Required action ▸ Reproduce each record below in full, word for word, without images.
■ ■ ■ ■ ■
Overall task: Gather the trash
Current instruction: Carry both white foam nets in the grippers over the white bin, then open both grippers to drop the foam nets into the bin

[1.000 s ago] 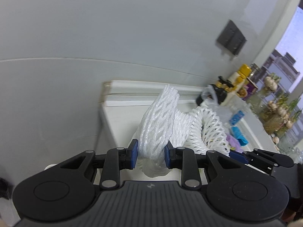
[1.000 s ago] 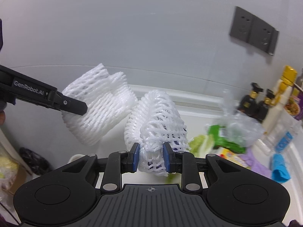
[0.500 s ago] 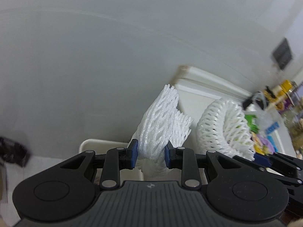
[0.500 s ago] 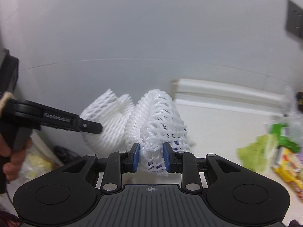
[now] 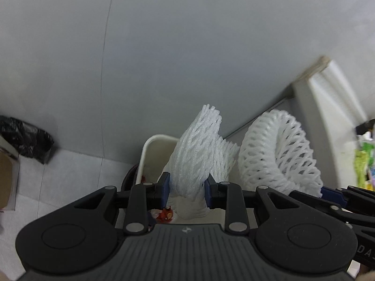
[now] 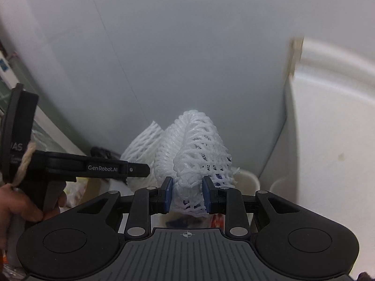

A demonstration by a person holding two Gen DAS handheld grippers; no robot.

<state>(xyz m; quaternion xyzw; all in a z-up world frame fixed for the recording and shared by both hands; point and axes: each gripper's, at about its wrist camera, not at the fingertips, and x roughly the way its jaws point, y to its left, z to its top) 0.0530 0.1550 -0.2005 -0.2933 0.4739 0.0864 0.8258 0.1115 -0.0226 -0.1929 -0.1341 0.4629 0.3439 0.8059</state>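
Foam netting fills both claws. From where the left gripper (image 5: 186, 188) points, its blue pads are clamped on a flattened white foam net sleeve (image 5: 199, 149) that stands up between them, fanned out at the top. Right under it sits a cream-white trash bin (image 5: 150, 148) against the grey wall, with something red (image 5: 165, 215) showing inside, low between the fingers. Just to the right hangs a second foam net (image 5: 279, 152), rounder and more open in its weave, gripped by the right gripper (image 6: 186, 190); seen along that gripper, its pads pinch this net near its lower end, and a bit of printed label (image 6: 204, 155) shows through the mesh. The two nets hang close beside each other, and I cannot tell whether they touch. A hand (image 6: 14, 208) holds the left tool's handle at the left edge of the right view. Far left on the floor lies a crumpled black bag (image 5: 25, 138), near a cardboard box (image 5: 7, 182). The white counter edge (image 5: 328, 98) runs off to the right, blurred.
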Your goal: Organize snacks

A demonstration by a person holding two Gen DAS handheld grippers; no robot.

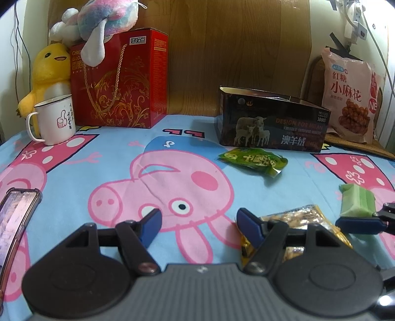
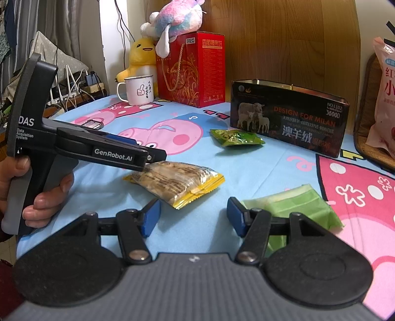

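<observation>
My left gripper (image 1: 198, 221) is open and empty; a yellow snack packet (image 1: 303, 222) lies just right of its right finger. The packet also shows in the right wrist view (image 2: 177, 182), with the left gripper's tip (image 2: 145, 158) over its left end. My right gripper (image 2: 193, 213) is open and empty above the sheet. A pale green packet (image 2: 296, 207) lies by its right finger, and shows in the left wrist view (image 1: 356, 203). A small green snack packet (image 1: 253, 160) (image 2: 235, 137) lies in front of an open black box with sheep (image 1: 274, 123) (image 2: 288, 118).
A red gift box (image 1: 118, 81), a white mug (image 1: 55, 121), a yellow duck plush (image 1: 49, 71) and a pastel plush (image 1: 106, 19) stand at the back left. A large pink snack bag (image 1: 350, 98) leans at the back right. A phone (image 1: 12, 222) lies at left.
</observation>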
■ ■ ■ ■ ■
Answer for the task ▸
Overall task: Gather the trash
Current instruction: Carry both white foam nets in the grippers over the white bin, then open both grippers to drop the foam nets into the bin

[1.000 s ago] 
[1.000 s ago] 
[0.500 s ago] 
[0.500 s ago] 
[now] 
[now] 

A demonstration by a person holding two Gen DAS handheld grippers; no robot.

<state>(xyz m; quaternion xyzw; all in a z-up world frame fixed for the recording and shared by both hands; point and axes: each gripper's, at about its wrist camera, not at the fingertips, and x roughly the way its jaws point, y to its left, z to its top) 0.0530 0.1550 -0.2005 -0.2933 0.4739 0.0864 0.8258 0.1115 -0.0226 -0.1929 -0.1341 0.4629 0.3439 0.8059</state>
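Foam netting fills both claws. From where the left gripper (image 5: 186, 188) points, its blue pads are clamped on a flattened white foam net sleeve (image 5: 199, 149) that stands up between them, fanned out at the top. Right under it sits a cream-white trash bin (image 5: 150, 148) against the grey wall, with something red (image 5: 165, 215) showing inside, low between the fingers. Just to the right hangs a second foam net (image 5: 279, 152), rounder and more open in its weave, gripped by the right gripper (image 6: 186, 190); seen along that gripper, its pads pinch this net near its lower end, and a bit of printed label (image 6: 204, 155) shows through the mesh. The two nets hang close beside each other, and I cannot tell whether they touch. A hand (image 6: 14, 208) holds the left tool's handle at the left edge of the right view. Far left on the floor lies a crumpled black bag (image 5: 25, 138), near a cardboard box (image 5: 7, 182). The white counter edge (image 5: 328, 98) runs off to the right, blurred.
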Your goal: Organize snacks

A demonstration by a person holding two Gen DAS handheld grippers; no robot.


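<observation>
My left gripper (image 1: 198, 221) is open and empty; a yellow snack packet (image 1: 303, 222) lies just right of its right finger. The packet also shows in the right wrist view (image 2: 177, 182), with the left gripper's tip (image 2: 145, 158) over its left end. My right gripper (image 2: 193, 213) is open and empty above the sheet. A pale green packet (image 2: 296, 207) lies by its right finger, and shows in the left wrist view (image 1: 356, 203). A small green snack packet (image 1: 253, 160) (image 2: 235, 137) lies in front of an open black box with sheep (image 1: 274, 123) (image 2: 288, 118).
A red gift box (image 1: 118, 81), a white mug (image 1: 55, 121), a yellow duck plush (image 1: 49, 71) and a pastel plush (image 1: 106, 19) stand at the back left. A large pink snack bag (image 1: 350, 98) leans at the back right. A phone (image 1: 12, 222) lies at left.
</observation>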

This concludes the answer.